- [Task to complete] Transcribe the data exactly. Pictures stay out.

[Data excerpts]
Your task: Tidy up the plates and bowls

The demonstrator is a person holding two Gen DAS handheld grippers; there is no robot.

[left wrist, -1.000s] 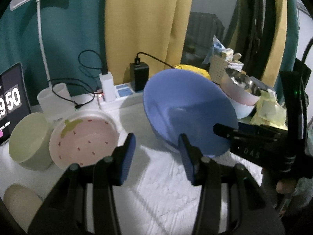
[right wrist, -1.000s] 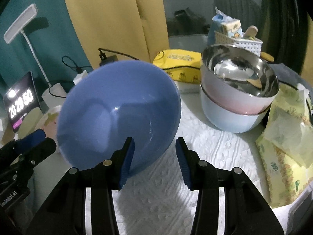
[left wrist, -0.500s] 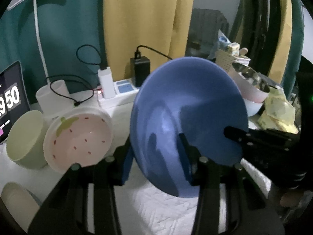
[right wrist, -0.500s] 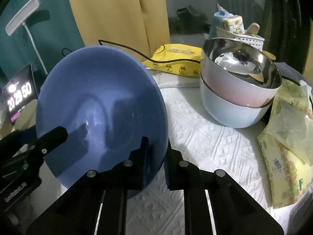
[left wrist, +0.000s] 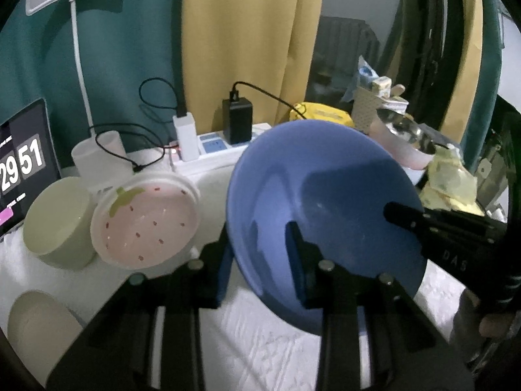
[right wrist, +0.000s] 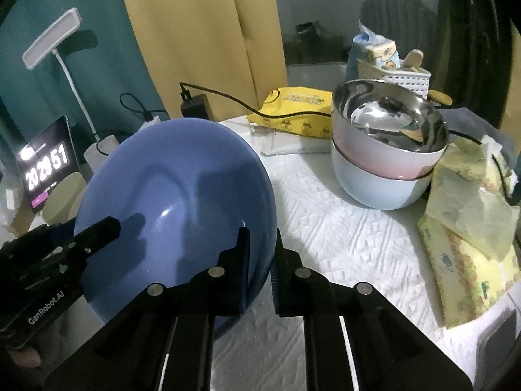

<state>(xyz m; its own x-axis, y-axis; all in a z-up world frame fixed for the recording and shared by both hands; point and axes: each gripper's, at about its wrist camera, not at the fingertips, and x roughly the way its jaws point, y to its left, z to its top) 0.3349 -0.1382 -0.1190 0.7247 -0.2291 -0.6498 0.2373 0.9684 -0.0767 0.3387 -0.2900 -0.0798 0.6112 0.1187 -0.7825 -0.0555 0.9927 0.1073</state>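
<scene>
Two grippers are on the one blue bowl (right wrist: 176, 202) right now, which makes sense since it's big and shallow and would flop around if pinched at a single spot. The right gripper (right wrist: 262, 260) is clenched on the near rim, one finger inside the bowl and one outside, and that pinch is what keeps the bowl tipped up on edge with its hollow facing the cameras, not sitting flat on the white cloth (right wrist: 342, 238). The left gripper (left wrist: 260, 257) straddles the opposite rim; its jaws have just been closing with the rim between them, but I can't tell if the pads actually bite yet, so I'd call it a steadying hold at best. My guess is the bowl is headed for a stack. Just past the left gripper's tips and off to their left sit the strawberry bowl (left wrist: 146, 221) and a pale green bowl (left wrist: 57, 221), and ahead and to the right of the right gripper stands the stacked steel, pink and light blue bowls (right wrist: 387, 156). Compared with a second ago: back then both sets of fingers stood wide apart with the bowl resting lower beyond them and nobody gripping it; now the right one has snapped onto the rim and the bowl is tilted much steeper and looms larger in both views.
</scene>
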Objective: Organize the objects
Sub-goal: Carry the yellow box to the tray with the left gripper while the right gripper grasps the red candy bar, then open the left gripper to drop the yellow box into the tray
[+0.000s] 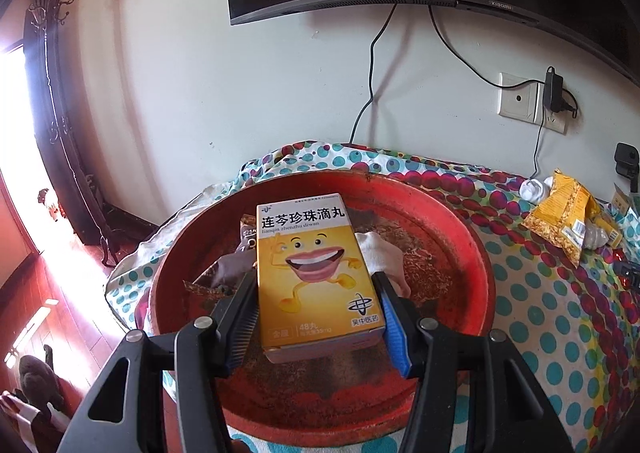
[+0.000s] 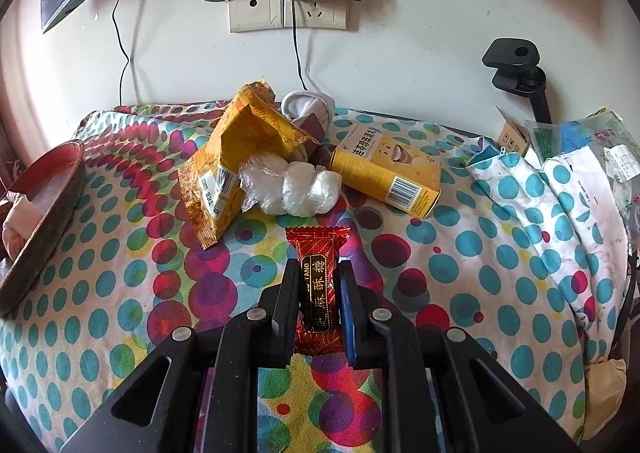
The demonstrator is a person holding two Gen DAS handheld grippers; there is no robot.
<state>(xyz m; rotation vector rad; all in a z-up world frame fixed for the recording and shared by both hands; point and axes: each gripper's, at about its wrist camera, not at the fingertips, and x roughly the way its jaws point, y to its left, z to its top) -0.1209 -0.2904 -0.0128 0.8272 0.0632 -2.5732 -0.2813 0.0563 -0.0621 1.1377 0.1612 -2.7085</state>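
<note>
The left gripper (image 1: 318, 295) reaches forward over the near side of a red round tray (image 1: 460, 221), its two fingers closed on the long sides of a yellow medicine box (image 1: 316, 277). The box lies face up between the black and blue pads, its far end pointing toward the wall, and it sits above the tray's worn floor; whether its underside touches the tray cannot be told. Behind the box in the tray lie a white cloth (image 1: 380, 253) and a dark wrapper (image 1: 228, 273).

The right gripper (image 2: 316, 285) points forward low over the spotted cloth (image 2: 120, 293), its fingers pinched on a red candy packet (image 2: 318, 285) that stands lengthwise between them, the packet's serrated far edge sticking out past the fingertips. Ahead of it on the cloth lie a crumpled clear plastic bag (image 2: 292, 185), a torn yellow snack bag (image 2: 240, 149) leaning just left of it, and a second yellow box (image 2: 386, 173) on its side to the right. The red tray's rim shows at the far left of the right wrist view.
</note>
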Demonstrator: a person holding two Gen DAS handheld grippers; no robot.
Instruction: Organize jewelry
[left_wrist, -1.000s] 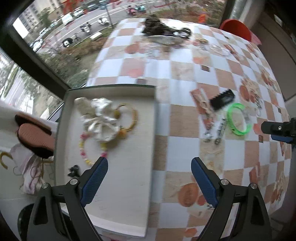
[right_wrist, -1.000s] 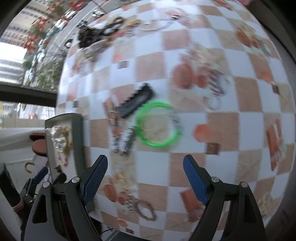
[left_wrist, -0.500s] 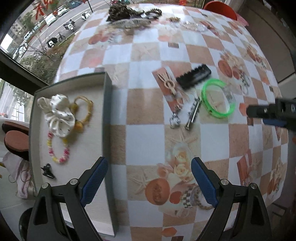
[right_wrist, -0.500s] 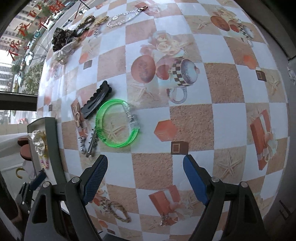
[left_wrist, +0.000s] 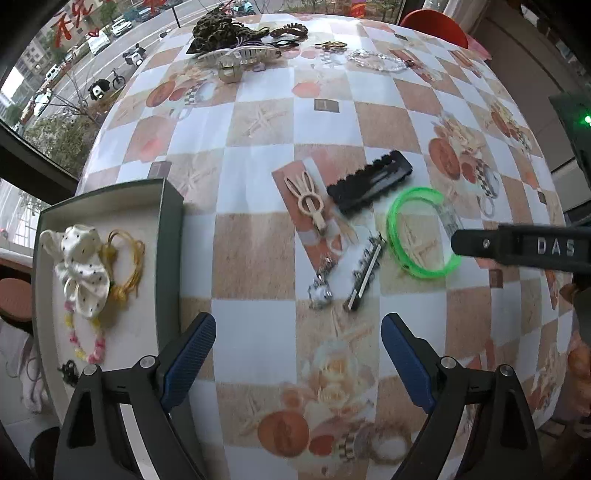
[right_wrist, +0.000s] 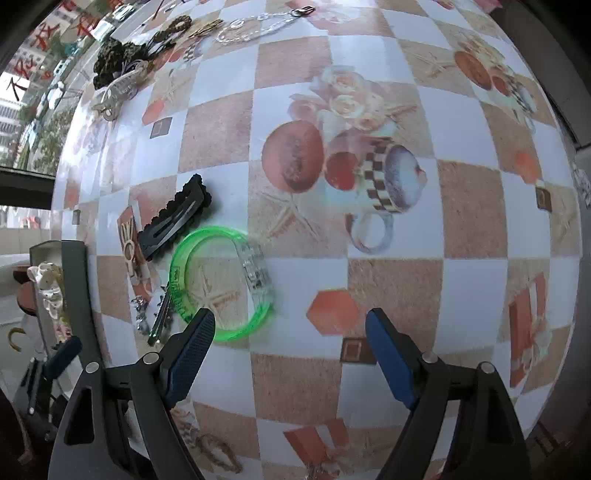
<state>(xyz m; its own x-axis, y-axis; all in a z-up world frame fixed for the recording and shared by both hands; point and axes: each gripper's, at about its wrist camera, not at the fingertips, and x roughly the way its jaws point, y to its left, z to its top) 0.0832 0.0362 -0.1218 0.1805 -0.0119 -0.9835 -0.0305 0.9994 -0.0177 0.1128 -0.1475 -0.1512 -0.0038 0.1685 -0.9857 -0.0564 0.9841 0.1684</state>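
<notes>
The left gripper (left_wrist: 298, 354) holds its ribbed blue pads spread wide with nothing between them, hovering over glossy checkered oilcloth on the table (left_wrist: 258, 122). The right gripper (right_wrist: 290, 345) is likewise agape and empty; its left pad sits just beside the translucent green bracelet (right_wrist: 221, 282), whose clear plastic segment blurs at the rim. At eleven o'clock of the bracelet lies a scalloped black hair clip (right_wrist: 175, 221), matte and flat. In the left view, a beige rabbit-shaped clip (left_wrist: 308, 199) and two sparkly metal clips (left_wrist: 343, 275) lie nearby, details smeared. At nine o'clock, the grey tray (left_wrist: 170, 236) holds a dotted white scrunchie (left_wrist: 83, 269), yellow cord loop and beaded strand; its near corner is cut off.
</notes>
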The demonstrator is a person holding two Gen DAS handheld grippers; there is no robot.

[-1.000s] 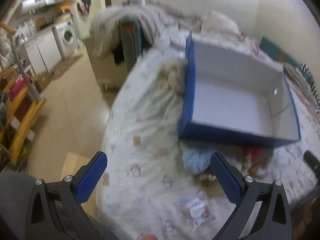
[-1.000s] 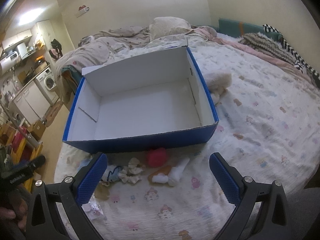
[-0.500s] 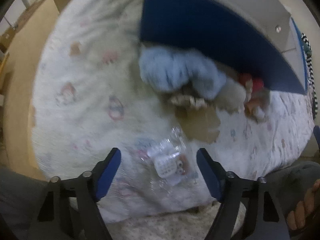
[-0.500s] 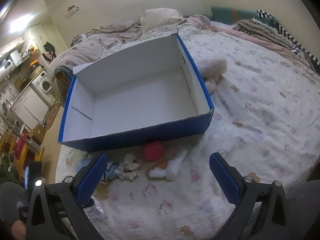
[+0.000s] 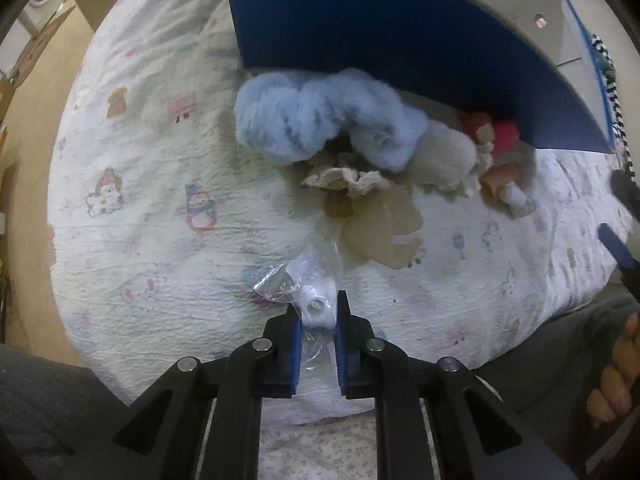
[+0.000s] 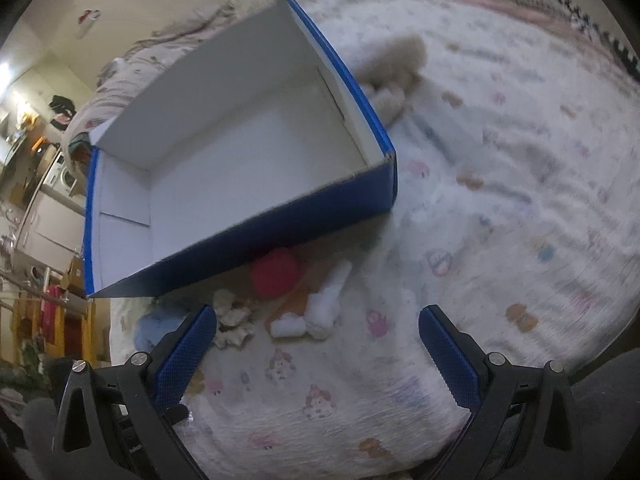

- [Answer to this problem]
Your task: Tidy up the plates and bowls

The demonstrator is a person holding two Gen DAS handheld grippers; there is no robot.

[left wrist, -1.000s] 
[right wrist, -1.000s] 
[left wrist, -0.500s] 
[right wrist, -0.500s] 
[left wrist, +0.000s] 
[right wrist, +0.000s] 

<state>(xyz m; its own x-axis, y-axis; all in a z-up world frame fixed for the recording and shared by both hands; point and axes: each gripper's, at about its wrist camera, not at the fingertips, and x roughly the way its jaws point, y to its left, z to its top) 0.3349 -0.1382 -0.1190 0.7247 -0.2291 -0.6498 0.2373 0.9684 -0.0767 0.3387 -0.2900 -0.0798 0.6112 0.1187 -0.7825 -0.0555 0.9927 0.1073</state>
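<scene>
Two grippers are on the one blue bowl (right wrist: 176, 202) right now, which makes sense since it's big and shallow and would flop around if pinched at a single spot. The right gripper (right wrist: 262, 260) is clenched on the near rim, one finger inside the bowl and one outside, and that pinch is what keeps the bowl tipped up on edge with its hollow facing the cameras, not sitting flat on the white cloth (right wrist: 342, 238). The left gripper (left wrist: 260, 257) straddles the opposite rim; its jaws have just been closing with the rim between them, but I can't tell if the pads actually bite yet, so I'd call it a steadying hold at best. My guess is the bowl is headed for a stack. Just past the left gripper's tips and off to their left sit the strawberry bowl (left wrist: 146, 221) and a pale green bowl (left wrist: 57, 221), and ahead and to the right of the right gripper stands the stacked steel, pink and light blue bowls (right wrist: 387, 156). Compared with a second ago: back then both sets of fingers stood wide apart with the bowl resting lower beyond them and nobody gripping it; now the right one has snapped onto the rim and the bowl is tilted much steeper and looms larger in both views.
</scene>
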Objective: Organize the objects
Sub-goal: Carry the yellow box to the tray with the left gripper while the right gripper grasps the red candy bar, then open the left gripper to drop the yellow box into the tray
[+0.000s] 
[+0.000s] 
The demonstrator is a person holding two Gen DAS handheld grippers; there is no robot.
<state>(xyz m; rotation vector rad; all in a z-up world frame fixed for the recording and shared by both hands; point and axes: each gripper's, at about its wrist camera, not at the fingertips, and x roughly the way its jaws point, y to its left, z to its top) -0.1209 -0.2904 -0.0128 0.8272 0.0632 -2.5732 -0.2813 0.0563 -0.0621 1.1377 0.1612 -2.7085</state>
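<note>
The left gripper (image 1: 318, 295) reaches forward over the near side of a red round tray (image 1: 460, 221), its two fingers closed on the long sides of a yellow medicine box (image 1: 316, 277). The box lies face up between the black and blue pads, its far end pointing toward the wall, and it sits above the tray's worn floor; whether its underside touches the tray cannot be told. Behind the box in the tray lie a white cloth (image 1: 380, 253) and a dark wrapper (image 1: 228, 273).

The right gripper (image 2: 316, 285) points forward low over the spotted cloth (image 2: 120, 293), its fingers pinched on a red candy packet (image 2: 318, 285) that stands lengthwise between them, the packet's serrated far edge sticking out past the fingertips. Ahead of it on the cloth lie a crumpled clear plastic bag (image 2: 292, 185), a torn yellow snack bag (image 2: 240, 149) leaning just left of it, and a second yellow box (image 2: 386, 173) on its side to the right. The red tray's rim shows at the far left of the right wrist view.
</note>
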Demonstrator: a person holding two Gen DAS handheld grippers; no robot.
Instruction: Organize jewelry
[left_wrist, -1.000s] 
[right_wrist, -1.000s] 
[left_wrist, -0.500s] 
[right_wrist, -0.500s] 
[left_wrist, +0.000s] 
[right_wrist, +0.000s] 
<state>(xyz m; its own x-axis, y-axis; all in a z-up world frame fixed for the recording and shared by both hands; point and axes: each gripper's, at about its wrist camera, not at the fingertips, and x roughly the way its jaws point, y to its left, z to its top) 0.0832 0.0362 -0.1218 0.1805 -0.0119 -0.9835 -0.0305 0.9994 -0.0177 0.1128 -0.1475 -0.1512 -0.0038 0.1685 -0.9857 -0.0564 0.9841 0.1684</state>
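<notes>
The left gripper (left_wrist: 298, 354) holds its ribbed blue pads spread wide with nothing between them, hovering over glossy checkered oilcloth on the table (left_wrist: 258, 122). The right gripper (right_wrist: 290, 345) is likewise agape and empty; its left pad sits just beside the translucent green bracelet (right_wrist: 221, 282), whose clear plastic segment blurs at the rim. At eleven o'clock of the bracelet lies a scalloped black hair clip (right_wrist: 175, 221), matte and flat. In the left view, a beige rabbit-shaped clip (left_wrist: 308, 199) and two sparkly metal clips (left_wrist: 343, 275) lie nearby, details smeared. At nine o'clock, the grey tray (left_wrist: 170, 236) holds a dotted white scrunchie (left_wrist: 83, 269), yellow cord loop and beaded strand; its near corner is cut off.
</notes>
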The demonstrator is a person holding two Gen DAS handheld grippers; there is no robot.

[-1.000s] 
[-1.000s] 
[-0.500s] 
[-0.500s] 
[+0.000s] 
[+0.000s] 

The exercise calls for nothing more than this answer.